- Royal Air Force Ensign
- Active: 24 April 1946 - 3 November 1958 1 January 1969 - 31 August 1973
- Country: United Kingdom
- Branch: Royal Air Force
- Type: Royal Air Force group
- Part of: British Air Forces of Occupation RAF Transport Command RAF Strike Command RAF Maintenance Command RAF Support Command
- Mottos: Latin: Aetherem Vincere ("Conquer the ether")

= No. 90 (Signals) Group RAF =

Former Royal Air Force signals group

No. 90 Group (90 Gp) was a group of the Royal Air Force.

No. 26 (Signals) Group RAF and No. 60 Group RAF were amalgamated to form No. 90 (Signals) Group on 24 April 1946 under the administrative control of British Air Forces of Occupation and Transport Command. The work formerly undertaken by No. 80 Wing RAF, which was disbanded on 24 September 1945, was carried out by No. 90 Group RAF. It became an independent Group in 1951 or 1952.

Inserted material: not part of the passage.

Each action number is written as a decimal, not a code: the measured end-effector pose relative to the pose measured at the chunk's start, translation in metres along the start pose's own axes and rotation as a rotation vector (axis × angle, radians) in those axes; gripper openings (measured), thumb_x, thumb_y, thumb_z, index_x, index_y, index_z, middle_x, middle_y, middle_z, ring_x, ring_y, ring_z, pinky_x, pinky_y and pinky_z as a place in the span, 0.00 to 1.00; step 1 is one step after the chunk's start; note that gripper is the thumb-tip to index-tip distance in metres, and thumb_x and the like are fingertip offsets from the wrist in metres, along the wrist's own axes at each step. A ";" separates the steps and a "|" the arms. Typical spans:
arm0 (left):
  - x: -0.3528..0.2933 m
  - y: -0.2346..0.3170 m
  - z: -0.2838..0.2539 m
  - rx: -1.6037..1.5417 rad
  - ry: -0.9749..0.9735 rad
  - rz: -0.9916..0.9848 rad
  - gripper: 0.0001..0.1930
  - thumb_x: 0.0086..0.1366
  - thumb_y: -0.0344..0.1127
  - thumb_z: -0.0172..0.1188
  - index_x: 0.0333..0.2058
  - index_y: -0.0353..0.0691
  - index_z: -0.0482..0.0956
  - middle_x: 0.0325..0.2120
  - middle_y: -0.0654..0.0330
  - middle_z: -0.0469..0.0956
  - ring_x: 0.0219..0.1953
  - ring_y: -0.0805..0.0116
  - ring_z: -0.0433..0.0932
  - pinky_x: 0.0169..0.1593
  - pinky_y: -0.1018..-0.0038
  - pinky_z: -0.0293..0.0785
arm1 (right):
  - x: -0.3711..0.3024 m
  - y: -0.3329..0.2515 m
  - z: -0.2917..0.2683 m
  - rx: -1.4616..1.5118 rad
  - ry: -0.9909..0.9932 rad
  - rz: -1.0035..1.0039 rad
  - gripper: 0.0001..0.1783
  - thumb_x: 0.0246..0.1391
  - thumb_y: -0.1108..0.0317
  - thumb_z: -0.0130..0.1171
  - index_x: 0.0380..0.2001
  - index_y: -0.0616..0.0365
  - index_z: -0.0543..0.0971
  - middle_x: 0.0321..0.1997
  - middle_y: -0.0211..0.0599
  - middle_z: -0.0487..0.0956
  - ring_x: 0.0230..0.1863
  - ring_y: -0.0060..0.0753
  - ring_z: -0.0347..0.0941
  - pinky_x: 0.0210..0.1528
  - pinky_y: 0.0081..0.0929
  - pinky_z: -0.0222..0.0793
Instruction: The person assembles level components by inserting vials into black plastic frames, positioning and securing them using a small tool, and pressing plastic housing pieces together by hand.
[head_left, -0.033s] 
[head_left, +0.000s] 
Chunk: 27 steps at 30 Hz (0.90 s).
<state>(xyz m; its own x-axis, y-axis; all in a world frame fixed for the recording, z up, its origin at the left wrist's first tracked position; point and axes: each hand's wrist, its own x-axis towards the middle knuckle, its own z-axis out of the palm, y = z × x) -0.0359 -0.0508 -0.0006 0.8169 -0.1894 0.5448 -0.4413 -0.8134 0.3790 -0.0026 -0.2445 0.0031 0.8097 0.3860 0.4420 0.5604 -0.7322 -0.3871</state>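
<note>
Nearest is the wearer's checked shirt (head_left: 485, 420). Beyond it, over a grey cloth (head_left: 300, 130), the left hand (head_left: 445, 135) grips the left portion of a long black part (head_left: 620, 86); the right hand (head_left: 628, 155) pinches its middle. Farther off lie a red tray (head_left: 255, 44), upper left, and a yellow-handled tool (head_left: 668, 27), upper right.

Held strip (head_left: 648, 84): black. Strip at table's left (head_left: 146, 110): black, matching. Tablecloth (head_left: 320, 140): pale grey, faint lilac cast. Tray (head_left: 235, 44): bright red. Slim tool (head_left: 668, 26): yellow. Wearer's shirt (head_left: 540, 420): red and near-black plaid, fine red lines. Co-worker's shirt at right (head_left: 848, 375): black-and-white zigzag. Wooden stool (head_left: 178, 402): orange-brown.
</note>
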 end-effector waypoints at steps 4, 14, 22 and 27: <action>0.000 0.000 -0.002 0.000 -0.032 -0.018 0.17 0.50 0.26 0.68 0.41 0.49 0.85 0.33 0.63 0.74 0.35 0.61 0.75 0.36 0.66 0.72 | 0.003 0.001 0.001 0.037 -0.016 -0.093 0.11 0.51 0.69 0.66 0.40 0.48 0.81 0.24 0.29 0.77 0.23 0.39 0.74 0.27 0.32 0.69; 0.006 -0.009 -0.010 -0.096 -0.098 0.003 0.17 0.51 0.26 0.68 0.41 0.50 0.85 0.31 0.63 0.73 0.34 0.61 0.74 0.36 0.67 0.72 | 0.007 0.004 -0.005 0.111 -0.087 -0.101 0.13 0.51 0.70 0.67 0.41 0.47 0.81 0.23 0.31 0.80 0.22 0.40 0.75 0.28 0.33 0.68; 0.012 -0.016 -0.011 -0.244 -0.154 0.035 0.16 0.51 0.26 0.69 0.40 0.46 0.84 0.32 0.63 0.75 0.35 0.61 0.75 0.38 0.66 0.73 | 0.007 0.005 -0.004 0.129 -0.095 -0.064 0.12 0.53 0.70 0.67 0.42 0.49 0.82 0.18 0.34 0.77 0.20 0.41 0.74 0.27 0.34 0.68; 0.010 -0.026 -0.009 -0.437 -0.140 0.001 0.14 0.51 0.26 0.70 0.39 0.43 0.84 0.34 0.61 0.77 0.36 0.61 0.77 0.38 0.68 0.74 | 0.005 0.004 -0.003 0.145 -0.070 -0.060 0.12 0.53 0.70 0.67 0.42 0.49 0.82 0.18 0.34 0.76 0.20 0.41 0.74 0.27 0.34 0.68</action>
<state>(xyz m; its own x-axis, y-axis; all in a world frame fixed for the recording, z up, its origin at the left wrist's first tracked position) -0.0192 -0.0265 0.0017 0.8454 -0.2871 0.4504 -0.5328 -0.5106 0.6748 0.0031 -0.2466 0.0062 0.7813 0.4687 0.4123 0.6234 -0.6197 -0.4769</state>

It was raised in status to become RAF Signals Command on 3 November 1958, reverting to Group status on 1 January 1969 within RAF Strike Command. It was transferred to RAF Maintenance Command on 1 September 1972 and disbanded on 31 August 1973, becoming part of RAF Support Command.

444 Signals Unit

444 Signals Unit (SU) formed within 90 Group, Strike Command, with effect from 16 August 1971, and was established as a lodger unit at Stanley Fort, Hong Kong. The primary role of 444 SU was to act as a ground station for the Skynet (satellite) communications system. The Royal Air Force had received responsibility for operating the Skynet system in the late 1960s under the Rationalisation of Inter Services Telecommunications (RISTACOM) agreement. It would appear that the equipment operated by 444 SU had been located previously at RAF Bahrain (HMS Jufair).

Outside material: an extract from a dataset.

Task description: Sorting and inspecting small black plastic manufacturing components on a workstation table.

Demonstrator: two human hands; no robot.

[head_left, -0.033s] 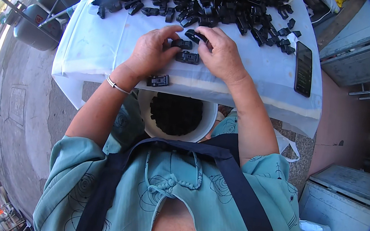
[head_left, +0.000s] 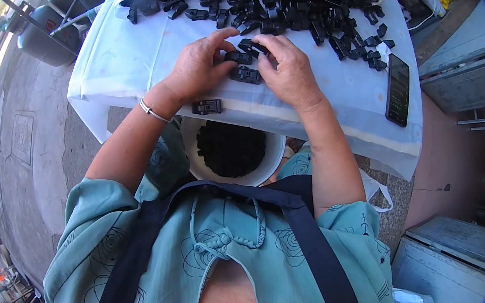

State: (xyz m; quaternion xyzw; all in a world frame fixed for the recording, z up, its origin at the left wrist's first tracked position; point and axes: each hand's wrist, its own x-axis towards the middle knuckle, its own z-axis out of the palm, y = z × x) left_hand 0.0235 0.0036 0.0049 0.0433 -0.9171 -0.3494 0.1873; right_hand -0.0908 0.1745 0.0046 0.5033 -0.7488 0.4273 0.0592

On 1 May 1972, No. 90 (Signals) Group was transferred from RAF Strike Command to RAF Maintenance Command and as a consequence 444 SU became a Maintenance Command unit on this date. On 31 August 1973, both 90 (Signals) Group and Maintenance Command were disbanded, to be replaced on the following day by the new RAF Support Command. All their units and locations were transferred to Support Command with effect from 1 September 1973 and 444 SU therefore became a Support Command unit. This was to prove short-lived, however, for on 1 November 1973, 444 SU and the unit responsible for maintaining the Skynet ground station at RAF Gan – No. 6 Signals Unit RAF – were both transferred to the command of the Air Officer Commanding in Chief Near East Air Force (NEAF). At this time 444 SU and 6 SU formed part of the Defence Communications Network (DCN) and the DCN elements of both units came under the functional control of the Controller DCN, Ministry of Defence.

On 1 August 1975, administrative and engineering responsibility for all of the units comprising RAF Hong Kong, including 444 SU, were transferred from NEAF to RAF Strike Command – functional control of these units being retained by the Vice Chief of the Air Staff via Commander RAF Hong Kong. Subsequently, with the disbandment of HQ NEAF on 31 March 1976, control of RAF Hong Kong and its component units were transferred in total to Strike Command. On 28 March 1976, RAF Gan closed and 6 SU disbanded formally on the same date, the latter's satellite communications equipment being transferred to 444 SU.

Sources indicate that 444 SU disbanded and closed on 31 December 1977.